**Data segment**
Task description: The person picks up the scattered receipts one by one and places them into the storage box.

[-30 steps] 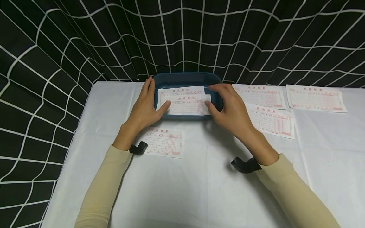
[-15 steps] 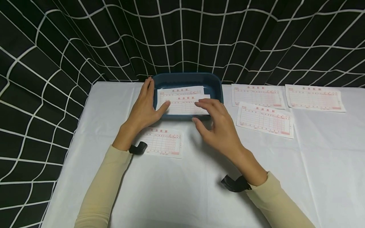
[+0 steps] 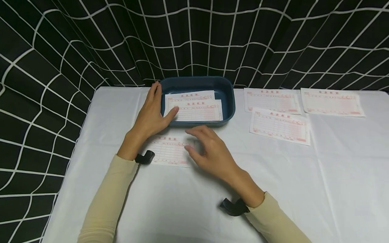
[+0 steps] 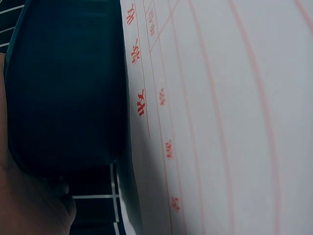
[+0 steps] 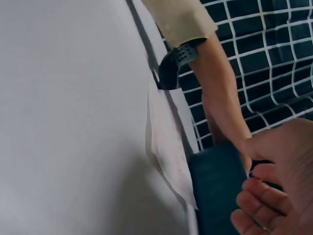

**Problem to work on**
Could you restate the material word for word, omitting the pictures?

**Result**
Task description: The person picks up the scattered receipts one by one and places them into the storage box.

[-30 steps] 
[-15 steps] 
[+0 steps] 
[+0 steps] 
[+0 steps] 

The exercise calls for nothing further.